鼻出血

誰でも今まで一度くらい鼻血を出したことはあると思います。特に子供さんはよく鼻血を出すもので、毎日のように出る人もあるかと思います。
鼻の左右を分ける板(鼻中隔)の丁度指が届くあたりには、特別に毛細血管が沢山集まっている場所がありここを少し刺激するとすぐに出血します。子供さんの出血はその多くは、この場所からのもので、まず特別な治療を要するようなものではありません。ただしアレルギー性鼻炎がある場合には、そのために鼻をかむ回数が増えたり、かゆみのために触ってしまったりで出血しやすくなりますので、診察して鼻炎があるようでしたら、その治療をすることもあります。また出血している血管が明らかな場合には、その血管を電気で焼くことにより、出血が防げる場合があります。

鼻出血の止血

(写真)鼻血が出たら、鼻には何も詰めずに先端の柔らかい部分を両側から強く指で圧迫して下さい。座った状態で、口に流れてきた血液は飲み込まずに口から出しましょう。多くの場合は数分間の圧迫で止血します。

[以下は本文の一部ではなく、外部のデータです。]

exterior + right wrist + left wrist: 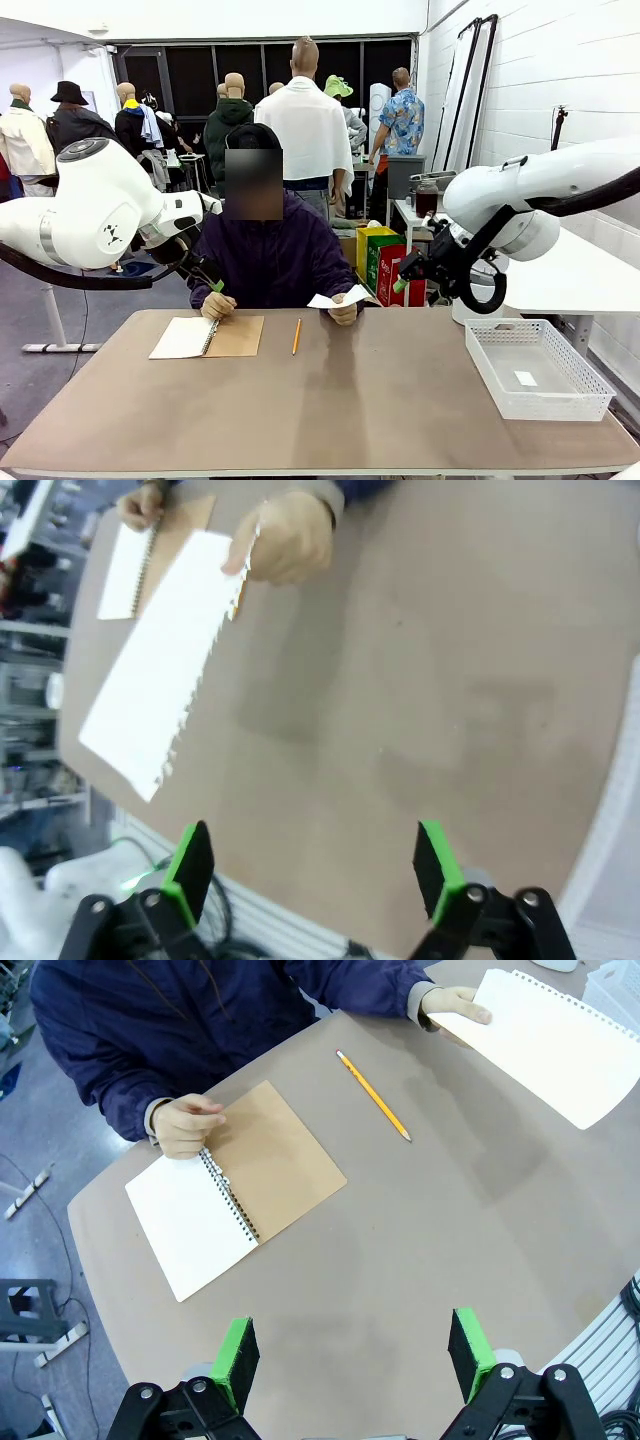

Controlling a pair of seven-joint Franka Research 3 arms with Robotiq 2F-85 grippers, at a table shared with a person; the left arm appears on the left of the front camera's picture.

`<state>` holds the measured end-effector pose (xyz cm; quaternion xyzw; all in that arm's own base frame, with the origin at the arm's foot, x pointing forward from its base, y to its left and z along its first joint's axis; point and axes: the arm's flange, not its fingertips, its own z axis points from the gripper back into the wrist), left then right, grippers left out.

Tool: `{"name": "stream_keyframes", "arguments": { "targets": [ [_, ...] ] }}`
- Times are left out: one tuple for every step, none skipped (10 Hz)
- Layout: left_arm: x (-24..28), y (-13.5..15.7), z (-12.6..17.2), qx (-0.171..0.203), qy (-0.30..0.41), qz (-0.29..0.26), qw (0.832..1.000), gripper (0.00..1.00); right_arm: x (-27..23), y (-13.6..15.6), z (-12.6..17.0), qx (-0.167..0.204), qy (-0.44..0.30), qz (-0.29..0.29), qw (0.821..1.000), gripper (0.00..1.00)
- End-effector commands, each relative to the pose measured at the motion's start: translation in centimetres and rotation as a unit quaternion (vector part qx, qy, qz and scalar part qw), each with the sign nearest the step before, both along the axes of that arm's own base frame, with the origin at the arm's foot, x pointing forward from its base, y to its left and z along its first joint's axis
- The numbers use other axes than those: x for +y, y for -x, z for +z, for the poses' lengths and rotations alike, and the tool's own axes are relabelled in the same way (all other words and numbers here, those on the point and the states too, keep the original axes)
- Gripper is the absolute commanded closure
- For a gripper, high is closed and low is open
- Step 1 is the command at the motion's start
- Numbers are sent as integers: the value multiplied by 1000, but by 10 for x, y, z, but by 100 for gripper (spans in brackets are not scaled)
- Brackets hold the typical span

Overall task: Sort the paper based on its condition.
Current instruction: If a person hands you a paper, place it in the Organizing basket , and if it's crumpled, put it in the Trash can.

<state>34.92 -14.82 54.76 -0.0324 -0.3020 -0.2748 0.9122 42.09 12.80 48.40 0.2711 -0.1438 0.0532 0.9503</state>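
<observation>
In the front view, a person sits at twelve o'clock of the worktop (350, 400) and holds one loose sheet of paper (338, 298) just above its far edge in one hand (344, 313). The other hand (215, 305) rests on an open spiral notebook (205, 337) at about ten o'clock. A pencil (296, 336) lies just beside the notebook, and a white mesh basket (590, 385) sits at four o'clock. The small white slip (525, 378) inside it may be a label or a scrap. Both arms hang raised, well apart from the sheet.

In the left wrist view, the left claw (353, 1355) stands wide open over bare worktop and holds nothing. The notebook lies at ten o'clock, the pencil at twelve, and the sheet at two, with its torn-hole edge uppermost.

In the right wrist view, the right claw (312, 870) is also spread fully and empty. The sheet slants from twelve towards nine o'clock, pinched at one corner by the person. This view is soft, but the sheet looks flat rather than creased.

We judge that sorting has not yet started and that the person is offering the sheet. The next move calls for reading its condition, then having a claw take a free edge clear of the fingers.

We count one loose sheet, one notebook, one pencil, one basket and two claws.
</observation>
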Motion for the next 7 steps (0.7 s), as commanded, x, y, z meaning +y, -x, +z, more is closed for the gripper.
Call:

大人の場合もこの場所からの出血であれば、相当に勢いのよい出血であっても電気で焼くなどして比較的止血は容易です。しかし大人ではもう少し奥から出血していることもあり、鼻の中というのは大変複雑に粘膜のひだや隆起がありますので、出血点がどうしても確認できないこともあります。こうした場合には、いたしかたなく、出血点の近くにガーゼをきつく詰め込んで圧迫止血することとなります。
このように多くの場合、鼻出血は単に鼻の粘膜の血管が何かの原因で破れて血が出ているだけです、口や鼻から多量に出血するとあわててしまわれる方が多いですが、特に心配することはありません。よく鼻出血が起きて、頭の中から出ているのではないかと心配する方がおられますが、そのようなことはありません。

鼻出血

(写真)鼻の中の粘膜に血管が破れて出血しているところが見えています。この部分は鼻の入り口に近いところです。





焼灼

(写真)上の写真の血管が破れて出血しているところを電気で焼いて止血したところです。焼いたところが白く変色しています。

ただ、ごく稀にですが、鼻の中や、副鼻腔の中に腫瘍ができていて、そこから出血している場合や、血液や血管の病気で止血しにくい場合があります。毎日決まって、特に誘因もなく鼻血が続く場合など、一度こういった病気ができていないかどうかのチェックは必要であると思います。